Краешек солнца оставался еще виден, а ярко-жгучая полоса уже пробежала по воде, поиграла на прибрежных камнях и, перемахнув частокол, залила гранит, на мгновение ослепив нестерпимой мертвенной зеленью. Стефан шепотом выругался. Когда-то этой серой скале давали поэтические прозвища — Порт Зеленого Луча, например, но название не прижилось, потому что придумали его взрослые. Еще того лучше — Берег Летящих Лепестков… Дня через два после посадки ветром с востока принесло кружащуюся тучу алых чешуек размером в ноготь, усеявших прибрежный гранит, — то ли взаправду лепестков неизвестных цветов, то ли сброшенных крылышек мигрирующих насекомых. Вряд ли у взрослых хватило времени и желания разобраться в природе явления — первая смерть посетила лагерь уже через неделю, — но зрелище алого вихря, наверное, было поистине феерическое. С тех пор оно ни разу не повторилось, мало-помалу начав забываться и обрастая фантастическими вымыслами. Стефан совсем не помнил его, сколько ни напрягал память, но раз уж в бортовом журнале рука Бруно Лоренца отметила необыкновенную красоту явления, значит, так оно и было.

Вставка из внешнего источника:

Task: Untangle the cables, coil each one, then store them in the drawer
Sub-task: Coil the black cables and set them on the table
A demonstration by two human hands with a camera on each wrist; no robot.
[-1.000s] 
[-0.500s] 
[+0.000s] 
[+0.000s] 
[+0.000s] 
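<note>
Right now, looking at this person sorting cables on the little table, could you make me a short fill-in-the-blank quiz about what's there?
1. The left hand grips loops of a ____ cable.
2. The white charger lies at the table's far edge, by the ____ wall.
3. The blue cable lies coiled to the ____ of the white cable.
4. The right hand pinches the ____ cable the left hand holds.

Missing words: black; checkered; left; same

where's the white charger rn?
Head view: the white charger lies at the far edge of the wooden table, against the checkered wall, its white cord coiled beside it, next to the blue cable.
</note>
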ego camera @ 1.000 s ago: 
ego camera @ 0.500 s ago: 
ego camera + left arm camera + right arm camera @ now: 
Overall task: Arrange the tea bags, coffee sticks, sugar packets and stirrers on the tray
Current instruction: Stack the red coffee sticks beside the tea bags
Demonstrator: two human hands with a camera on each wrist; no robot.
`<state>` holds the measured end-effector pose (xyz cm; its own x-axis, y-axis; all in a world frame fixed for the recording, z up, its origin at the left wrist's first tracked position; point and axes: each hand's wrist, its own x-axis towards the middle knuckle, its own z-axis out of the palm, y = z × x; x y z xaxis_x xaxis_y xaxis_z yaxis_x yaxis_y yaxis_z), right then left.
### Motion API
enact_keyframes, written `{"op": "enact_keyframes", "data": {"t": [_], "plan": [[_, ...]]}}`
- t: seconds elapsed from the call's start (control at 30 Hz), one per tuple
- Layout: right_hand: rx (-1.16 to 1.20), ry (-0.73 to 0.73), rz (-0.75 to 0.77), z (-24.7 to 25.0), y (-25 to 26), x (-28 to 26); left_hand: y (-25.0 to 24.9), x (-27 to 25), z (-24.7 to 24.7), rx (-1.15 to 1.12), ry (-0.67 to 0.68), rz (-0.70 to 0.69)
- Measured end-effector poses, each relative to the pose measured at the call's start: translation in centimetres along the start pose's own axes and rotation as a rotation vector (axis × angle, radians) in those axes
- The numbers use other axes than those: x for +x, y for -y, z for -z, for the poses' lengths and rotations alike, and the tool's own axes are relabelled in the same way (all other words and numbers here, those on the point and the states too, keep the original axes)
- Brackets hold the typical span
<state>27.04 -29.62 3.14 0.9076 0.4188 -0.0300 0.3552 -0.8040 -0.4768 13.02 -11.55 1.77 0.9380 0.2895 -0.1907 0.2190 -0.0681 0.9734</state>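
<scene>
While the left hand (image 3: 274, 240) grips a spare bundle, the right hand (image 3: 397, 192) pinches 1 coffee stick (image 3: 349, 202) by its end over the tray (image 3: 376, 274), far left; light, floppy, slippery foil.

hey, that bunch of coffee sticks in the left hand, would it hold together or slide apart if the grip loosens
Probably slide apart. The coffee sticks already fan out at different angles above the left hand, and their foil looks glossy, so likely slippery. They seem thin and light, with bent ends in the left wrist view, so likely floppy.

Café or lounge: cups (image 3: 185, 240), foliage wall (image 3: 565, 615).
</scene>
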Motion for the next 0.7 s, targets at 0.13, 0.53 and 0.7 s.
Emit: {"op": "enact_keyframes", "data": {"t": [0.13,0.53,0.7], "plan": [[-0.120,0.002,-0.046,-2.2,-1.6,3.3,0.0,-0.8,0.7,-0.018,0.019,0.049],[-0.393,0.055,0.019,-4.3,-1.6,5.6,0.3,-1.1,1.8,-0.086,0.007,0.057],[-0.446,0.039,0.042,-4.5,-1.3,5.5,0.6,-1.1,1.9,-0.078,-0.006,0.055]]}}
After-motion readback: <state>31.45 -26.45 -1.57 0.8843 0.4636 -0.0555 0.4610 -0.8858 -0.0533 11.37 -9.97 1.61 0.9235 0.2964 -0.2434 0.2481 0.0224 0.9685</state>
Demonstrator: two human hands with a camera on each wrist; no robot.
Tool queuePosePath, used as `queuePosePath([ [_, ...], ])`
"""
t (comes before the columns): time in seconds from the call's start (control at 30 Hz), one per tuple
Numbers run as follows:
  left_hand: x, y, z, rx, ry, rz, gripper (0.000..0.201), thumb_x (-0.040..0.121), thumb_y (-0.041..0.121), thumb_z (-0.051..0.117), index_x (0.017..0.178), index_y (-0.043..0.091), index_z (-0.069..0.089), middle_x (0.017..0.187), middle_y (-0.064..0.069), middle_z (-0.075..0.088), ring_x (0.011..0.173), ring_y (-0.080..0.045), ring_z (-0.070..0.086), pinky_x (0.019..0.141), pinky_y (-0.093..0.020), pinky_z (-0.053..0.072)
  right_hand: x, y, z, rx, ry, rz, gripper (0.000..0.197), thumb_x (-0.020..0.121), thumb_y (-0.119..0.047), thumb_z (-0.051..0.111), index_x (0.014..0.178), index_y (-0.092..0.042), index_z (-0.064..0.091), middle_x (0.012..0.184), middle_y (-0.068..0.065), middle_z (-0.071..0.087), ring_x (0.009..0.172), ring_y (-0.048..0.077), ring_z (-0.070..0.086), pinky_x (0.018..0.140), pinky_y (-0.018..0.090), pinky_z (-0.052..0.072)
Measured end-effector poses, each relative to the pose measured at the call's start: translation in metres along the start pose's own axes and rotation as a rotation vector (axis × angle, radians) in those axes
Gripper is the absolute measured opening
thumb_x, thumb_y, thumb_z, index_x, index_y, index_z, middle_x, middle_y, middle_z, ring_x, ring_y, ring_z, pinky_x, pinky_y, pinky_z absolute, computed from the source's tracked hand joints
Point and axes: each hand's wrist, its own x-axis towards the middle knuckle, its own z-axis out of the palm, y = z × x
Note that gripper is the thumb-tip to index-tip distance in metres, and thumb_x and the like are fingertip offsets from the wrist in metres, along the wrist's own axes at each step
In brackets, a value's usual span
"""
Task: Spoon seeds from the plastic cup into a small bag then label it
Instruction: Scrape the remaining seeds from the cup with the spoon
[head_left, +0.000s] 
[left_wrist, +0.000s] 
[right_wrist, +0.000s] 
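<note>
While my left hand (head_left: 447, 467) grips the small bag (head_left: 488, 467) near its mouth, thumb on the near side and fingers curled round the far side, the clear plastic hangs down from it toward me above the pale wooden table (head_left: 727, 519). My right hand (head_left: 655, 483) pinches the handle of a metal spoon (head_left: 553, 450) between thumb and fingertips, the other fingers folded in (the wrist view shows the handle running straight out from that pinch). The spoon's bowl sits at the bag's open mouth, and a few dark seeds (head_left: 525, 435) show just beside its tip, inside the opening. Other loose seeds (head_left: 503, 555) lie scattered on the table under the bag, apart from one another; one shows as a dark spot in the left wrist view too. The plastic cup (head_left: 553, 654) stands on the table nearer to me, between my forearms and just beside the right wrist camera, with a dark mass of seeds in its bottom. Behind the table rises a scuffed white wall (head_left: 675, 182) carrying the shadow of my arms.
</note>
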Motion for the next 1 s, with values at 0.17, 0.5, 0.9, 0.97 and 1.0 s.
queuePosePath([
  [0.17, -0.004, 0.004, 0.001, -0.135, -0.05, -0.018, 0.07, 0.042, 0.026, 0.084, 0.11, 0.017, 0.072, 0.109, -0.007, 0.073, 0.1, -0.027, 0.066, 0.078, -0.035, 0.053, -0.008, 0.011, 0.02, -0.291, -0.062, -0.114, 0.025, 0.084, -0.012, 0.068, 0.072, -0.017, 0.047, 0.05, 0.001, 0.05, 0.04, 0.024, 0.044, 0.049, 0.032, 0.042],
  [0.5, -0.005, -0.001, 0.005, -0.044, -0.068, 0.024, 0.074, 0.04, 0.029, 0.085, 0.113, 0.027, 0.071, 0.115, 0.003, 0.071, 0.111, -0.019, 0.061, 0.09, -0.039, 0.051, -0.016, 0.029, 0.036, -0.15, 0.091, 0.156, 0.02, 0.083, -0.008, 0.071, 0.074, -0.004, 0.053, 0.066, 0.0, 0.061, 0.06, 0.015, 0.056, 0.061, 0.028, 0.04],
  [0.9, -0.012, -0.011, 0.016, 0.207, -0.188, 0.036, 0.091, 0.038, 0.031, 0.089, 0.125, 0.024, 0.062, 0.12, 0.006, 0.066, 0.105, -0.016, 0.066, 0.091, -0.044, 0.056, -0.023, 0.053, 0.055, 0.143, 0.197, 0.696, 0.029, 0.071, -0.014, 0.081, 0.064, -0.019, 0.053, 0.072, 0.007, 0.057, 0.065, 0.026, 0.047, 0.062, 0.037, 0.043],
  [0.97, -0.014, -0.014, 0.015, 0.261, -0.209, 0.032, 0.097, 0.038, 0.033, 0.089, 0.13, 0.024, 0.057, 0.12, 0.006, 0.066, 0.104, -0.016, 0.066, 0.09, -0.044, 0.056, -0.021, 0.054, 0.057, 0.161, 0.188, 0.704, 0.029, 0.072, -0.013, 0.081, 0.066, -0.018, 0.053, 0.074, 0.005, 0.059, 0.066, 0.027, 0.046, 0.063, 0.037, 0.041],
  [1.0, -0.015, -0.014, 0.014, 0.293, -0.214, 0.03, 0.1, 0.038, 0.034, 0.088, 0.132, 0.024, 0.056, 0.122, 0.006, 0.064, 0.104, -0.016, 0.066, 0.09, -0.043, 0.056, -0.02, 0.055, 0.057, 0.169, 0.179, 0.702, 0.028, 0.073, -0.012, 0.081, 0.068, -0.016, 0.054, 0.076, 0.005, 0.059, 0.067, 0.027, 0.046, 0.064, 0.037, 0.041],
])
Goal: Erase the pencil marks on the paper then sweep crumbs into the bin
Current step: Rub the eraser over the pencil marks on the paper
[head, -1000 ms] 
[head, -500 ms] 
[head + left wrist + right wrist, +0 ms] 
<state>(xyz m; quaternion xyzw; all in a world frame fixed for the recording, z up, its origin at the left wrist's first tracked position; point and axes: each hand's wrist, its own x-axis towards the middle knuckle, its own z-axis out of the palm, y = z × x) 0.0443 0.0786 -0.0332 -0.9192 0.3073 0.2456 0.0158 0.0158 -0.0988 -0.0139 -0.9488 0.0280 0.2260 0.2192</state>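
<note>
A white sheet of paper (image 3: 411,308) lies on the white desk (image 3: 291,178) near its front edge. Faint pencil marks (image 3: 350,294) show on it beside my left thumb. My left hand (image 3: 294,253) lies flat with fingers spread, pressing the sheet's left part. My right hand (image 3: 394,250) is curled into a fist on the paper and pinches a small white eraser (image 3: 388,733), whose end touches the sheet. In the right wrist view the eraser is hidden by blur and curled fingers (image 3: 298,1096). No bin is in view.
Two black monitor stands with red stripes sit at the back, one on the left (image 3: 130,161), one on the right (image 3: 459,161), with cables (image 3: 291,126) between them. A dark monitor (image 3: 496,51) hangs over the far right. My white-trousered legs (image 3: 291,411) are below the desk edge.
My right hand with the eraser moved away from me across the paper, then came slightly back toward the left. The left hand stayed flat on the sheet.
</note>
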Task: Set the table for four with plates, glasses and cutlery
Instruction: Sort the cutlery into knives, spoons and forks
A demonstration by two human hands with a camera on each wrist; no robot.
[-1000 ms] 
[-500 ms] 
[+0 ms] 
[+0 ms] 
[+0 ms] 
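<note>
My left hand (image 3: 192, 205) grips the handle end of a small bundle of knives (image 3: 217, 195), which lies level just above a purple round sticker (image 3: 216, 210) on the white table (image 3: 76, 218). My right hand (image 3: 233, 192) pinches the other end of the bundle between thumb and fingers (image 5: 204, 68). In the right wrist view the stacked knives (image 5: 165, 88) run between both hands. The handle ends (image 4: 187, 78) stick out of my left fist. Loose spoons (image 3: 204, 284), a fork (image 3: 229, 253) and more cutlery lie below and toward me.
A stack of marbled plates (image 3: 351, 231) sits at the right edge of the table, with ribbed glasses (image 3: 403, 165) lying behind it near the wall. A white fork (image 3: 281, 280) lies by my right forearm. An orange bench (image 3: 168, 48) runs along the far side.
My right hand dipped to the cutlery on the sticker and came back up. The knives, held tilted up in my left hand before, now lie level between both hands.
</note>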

Зеленый луч полз вверх по башне, и, наверно, множество ждущих глаз из полутьмы внизу следило за ним, томясь в предвкушении чуда, но Стефан больше не смотрел на муравьев. Он прикрыл глаза, когда луч добрался до площадки, и, лишь только угас неистовый режущий свет, запустил первую ракету. Один за другим четыре огненных хвоста взвились в небо и лопнули, осветив лагерь под восторженные вопли снизу. Стефан рассчитывал на пять, но последний патрон лишь зашипел, словно в картонной гильзе поселилась гадюка, и не сработал. Старье, скисло… Стефан пинком отшвырнул патрон к противоположному краю площадки — не долетев, тот укатился в люк и загремел по ступеням трапа. Четыре шара висели в небе — два красных, два желтых. Снижаясь, один из красных попал под зеленый луч, и теперь желтых стало три. Внизу заулюлюкали. Ничего, сойдет. И этого более чем достаточно. Если на каждый день рождения тратить сигнальные ракеты, их не хватит и на год.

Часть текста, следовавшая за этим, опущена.